(Saved entries)
- - -
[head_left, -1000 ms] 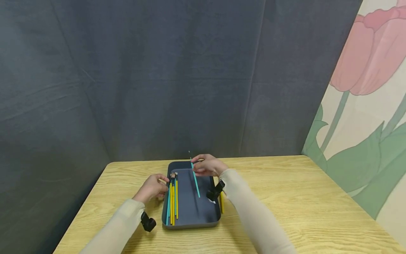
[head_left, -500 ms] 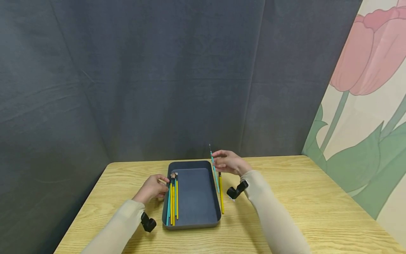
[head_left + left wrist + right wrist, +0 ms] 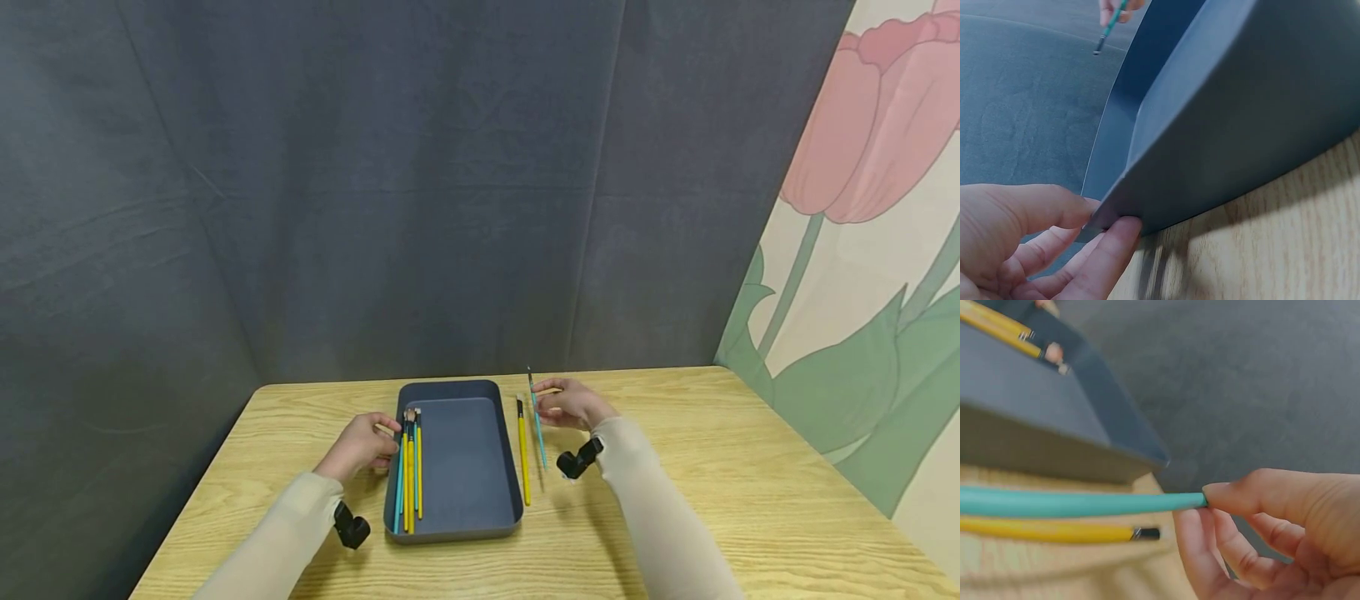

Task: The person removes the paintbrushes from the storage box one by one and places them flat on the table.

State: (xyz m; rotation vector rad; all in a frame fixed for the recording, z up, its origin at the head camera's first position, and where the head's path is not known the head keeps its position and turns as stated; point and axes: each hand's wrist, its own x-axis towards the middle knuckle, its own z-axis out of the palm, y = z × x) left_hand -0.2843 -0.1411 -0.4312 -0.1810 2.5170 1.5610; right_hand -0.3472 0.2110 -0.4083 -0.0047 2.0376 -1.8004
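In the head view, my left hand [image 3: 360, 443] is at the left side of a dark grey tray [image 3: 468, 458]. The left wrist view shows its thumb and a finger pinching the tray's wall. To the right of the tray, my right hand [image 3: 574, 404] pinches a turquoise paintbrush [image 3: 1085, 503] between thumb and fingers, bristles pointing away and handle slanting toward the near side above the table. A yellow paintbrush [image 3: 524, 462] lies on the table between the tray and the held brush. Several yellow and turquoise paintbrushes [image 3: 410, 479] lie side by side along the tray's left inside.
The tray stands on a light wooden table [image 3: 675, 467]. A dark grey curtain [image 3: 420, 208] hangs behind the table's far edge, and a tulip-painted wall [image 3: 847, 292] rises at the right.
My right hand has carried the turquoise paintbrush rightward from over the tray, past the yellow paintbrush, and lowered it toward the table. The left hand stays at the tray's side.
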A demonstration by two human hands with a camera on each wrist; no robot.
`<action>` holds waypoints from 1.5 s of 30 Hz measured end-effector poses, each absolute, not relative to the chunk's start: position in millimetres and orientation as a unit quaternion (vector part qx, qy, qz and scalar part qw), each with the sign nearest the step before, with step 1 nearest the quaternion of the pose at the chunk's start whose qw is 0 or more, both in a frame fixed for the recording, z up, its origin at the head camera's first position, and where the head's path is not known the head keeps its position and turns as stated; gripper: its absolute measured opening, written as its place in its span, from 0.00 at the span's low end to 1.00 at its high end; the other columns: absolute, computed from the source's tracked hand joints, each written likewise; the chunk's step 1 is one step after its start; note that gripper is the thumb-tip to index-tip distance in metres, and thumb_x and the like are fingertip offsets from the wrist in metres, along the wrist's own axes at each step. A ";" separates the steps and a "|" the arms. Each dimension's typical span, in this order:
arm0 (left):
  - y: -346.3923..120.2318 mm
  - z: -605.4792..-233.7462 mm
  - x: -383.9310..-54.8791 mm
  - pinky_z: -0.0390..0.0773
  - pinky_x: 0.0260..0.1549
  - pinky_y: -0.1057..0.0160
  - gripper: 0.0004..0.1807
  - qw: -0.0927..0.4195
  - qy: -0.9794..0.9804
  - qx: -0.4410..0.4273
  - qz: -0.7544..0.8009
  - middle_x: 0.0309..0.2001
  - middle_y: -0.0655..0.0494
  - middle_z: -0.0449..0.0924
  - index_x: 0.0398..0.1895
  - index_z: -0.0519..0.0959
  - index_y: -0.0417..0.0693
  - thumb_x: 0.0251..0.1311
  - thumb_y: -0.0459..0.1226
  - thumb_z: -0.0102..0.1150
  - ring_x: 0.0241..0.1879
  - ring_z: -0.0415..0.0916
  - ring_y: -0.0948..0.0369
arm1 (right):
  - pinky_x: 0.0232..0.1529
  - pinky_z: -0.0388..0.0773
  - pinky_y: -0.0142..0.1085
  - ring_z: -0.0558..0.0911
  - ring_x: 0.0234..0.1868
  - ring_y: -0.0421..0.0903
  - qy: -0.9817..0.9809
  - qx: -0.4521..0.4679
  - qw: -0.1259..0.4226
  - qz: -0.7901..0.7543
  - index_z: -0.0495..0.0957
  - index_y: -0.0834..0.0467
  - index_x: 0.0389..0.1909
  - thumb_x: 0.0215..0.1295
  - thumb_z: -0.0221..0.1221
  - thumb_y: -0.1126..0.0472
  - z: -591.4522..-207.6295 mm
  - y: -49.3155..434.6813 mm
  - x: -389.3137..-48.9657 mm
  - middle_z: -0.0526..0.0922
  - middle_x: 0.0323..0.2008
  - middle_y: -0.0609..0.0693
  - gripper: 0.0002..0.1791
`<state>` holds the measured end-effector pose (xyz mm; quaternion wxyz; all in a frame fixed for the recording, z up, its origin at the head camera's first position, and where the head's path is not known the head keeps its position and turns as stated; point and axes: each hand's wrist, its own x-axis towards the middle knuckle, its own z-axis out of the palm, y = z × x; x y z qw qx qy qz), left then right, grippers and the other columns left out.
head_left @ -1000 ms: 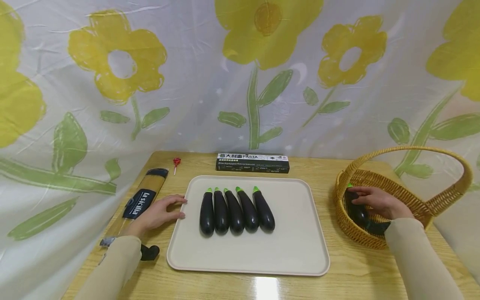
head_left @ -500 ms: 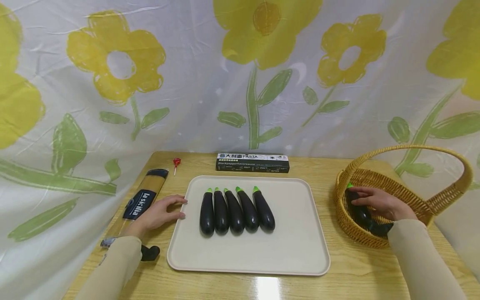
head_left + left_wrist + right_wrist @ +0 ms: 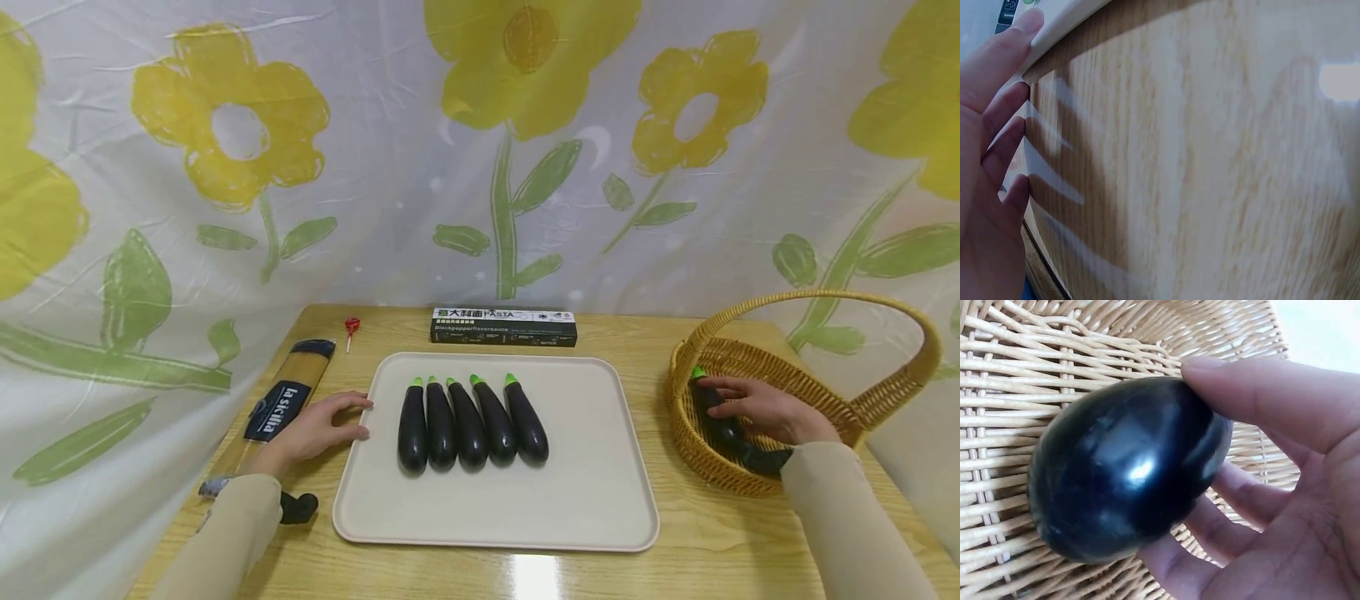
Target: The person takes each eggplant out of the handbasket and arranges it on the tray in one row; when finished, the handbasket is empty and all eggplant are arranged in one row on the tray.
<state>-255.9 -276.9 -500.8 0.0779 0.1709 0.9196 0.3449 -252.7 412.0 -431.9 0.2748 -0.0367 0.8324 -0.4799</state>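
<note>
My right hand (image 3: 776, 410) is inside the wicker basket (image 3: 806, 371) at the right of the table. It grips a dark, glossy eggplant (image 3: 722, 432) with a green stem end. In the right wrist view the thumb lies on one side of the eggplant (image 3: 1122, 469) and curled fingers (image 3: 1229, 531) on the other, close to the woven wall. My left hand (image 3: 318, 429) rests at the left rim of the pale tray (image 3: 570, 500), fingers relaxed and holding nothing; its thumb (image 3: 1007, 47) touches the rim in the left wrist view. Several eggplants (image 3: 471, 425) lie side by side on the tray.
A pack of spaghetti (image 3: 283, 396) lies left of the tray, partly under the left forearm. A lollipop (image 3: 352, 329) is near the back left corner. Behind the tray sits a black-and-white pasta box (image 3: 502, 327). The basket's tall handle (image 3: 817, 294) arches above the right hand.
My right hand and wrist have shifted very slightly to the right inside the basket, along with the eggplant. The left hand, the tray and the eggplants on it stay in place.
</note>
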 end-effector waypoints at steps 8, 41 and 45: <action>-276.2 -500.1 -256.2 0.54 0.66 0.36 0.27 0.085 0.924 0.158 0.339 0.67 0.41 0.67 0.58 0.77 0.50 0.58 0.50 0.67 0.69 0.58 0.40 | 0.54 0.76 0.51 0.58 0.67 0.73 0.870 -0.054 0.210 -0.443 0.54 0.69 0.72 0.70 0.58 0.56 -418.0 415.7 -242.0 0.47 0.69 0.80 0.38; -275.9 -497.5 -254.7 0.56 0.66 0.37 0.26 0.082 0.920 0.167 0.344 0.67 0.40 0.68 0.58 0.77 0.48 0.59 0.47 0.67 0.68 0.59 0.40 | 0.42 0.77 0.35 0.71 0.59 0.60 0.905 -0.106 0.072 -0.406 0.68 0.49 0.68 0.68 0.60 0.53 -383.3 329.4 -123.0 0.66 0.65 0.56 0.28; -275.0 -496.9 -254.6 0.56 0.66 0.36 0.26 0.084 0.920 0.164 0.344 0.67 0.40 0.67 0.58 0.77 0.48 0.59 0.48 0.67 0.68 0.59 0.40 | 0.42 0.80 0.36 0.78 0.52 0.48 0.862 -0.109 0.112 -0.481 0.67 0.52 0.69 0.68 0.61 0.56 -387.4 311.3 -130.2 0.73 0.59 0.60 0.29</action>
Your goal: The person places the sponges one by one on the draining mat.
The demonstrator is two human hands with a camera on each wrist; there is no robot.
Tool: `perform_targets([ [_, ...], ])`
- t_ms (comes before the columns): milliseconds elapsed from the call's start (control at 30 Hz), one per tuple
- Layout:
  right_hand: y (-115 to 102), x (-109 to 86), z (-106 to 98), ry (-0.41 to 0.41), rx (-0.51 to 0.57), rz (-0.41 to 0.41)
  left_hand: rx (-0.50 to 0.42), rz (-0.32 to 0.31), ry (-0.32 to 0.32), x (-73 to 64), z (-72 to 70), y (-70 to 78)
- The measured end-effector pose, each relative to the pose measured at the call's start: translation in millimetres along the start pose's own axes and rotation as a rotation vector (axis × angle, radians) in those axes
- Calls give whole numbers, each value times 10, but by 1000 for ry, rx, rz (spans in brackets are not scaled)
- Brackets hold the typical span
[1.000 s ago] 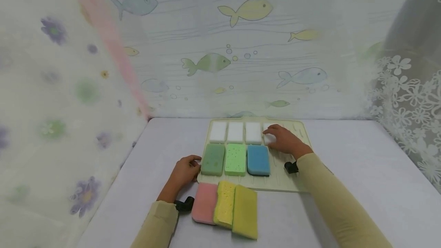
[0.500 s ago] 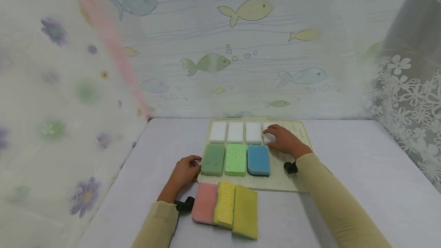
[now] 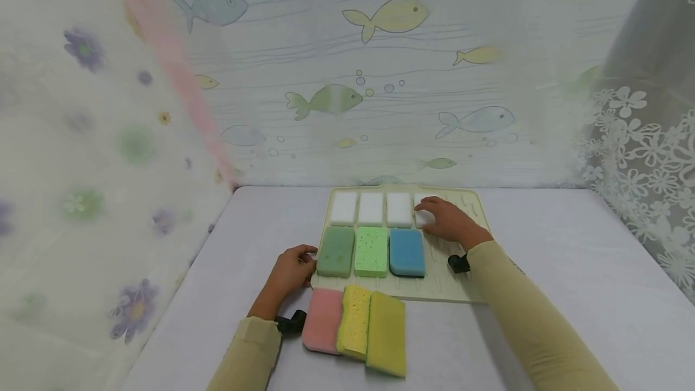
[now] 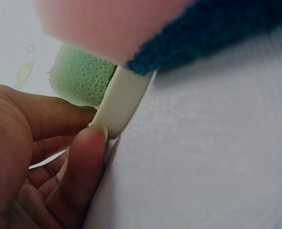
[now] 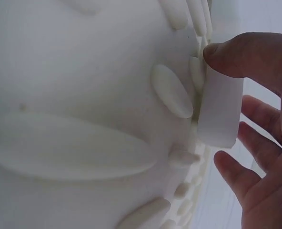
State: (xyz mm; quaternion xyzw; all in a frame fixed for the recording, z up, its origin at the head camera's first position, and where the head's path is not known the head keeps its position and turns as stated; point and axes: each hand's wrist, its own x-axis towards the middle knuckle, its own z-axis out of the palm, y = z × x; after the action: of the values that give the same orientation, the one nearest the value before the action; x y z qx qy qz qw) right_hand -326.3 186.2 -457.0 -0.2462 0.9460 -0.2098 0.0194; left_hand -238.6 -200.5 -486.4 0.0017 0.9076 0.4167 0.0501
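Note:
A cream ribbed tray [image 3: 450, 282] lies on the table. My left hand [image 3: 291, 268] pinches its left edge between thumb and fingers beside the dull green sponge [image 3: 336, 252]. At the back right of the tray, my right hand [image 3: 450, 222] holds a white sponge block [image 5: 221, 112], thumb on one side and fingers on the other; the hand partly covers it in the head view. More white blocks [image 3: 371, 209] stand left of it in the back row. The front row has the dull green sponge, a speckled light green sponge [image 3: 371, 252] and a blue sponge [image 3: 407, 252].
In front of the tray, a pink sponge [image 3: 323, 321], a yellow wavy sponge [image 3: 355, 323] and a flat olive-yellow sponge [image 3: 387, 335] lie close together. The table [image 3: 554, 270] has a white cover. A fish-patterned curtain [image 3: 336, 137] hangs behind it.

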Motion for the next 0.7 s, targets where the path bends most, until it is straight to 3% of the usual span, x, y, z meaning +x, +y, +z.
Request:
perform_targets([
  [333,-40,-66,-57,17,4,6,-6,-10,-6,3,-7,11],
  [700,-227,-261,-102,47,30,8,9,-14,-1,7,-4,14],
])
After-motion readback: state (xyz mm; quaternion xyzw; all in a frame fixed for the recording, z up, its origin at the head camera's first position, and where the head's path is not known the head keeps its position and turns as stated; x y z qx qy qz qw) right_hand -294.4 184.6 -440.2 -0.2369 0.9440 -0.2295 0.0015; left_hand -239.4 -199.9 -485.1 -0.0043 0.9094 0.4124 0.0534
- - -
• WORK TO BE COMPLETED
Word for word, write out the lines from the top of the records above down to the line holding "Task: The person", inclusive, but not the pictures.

• ANSWER AREA
[head_left, -1000 ms] 
[head_left, -500 ms] 
[head_left + left wrist + right wrist, +0 ms] 

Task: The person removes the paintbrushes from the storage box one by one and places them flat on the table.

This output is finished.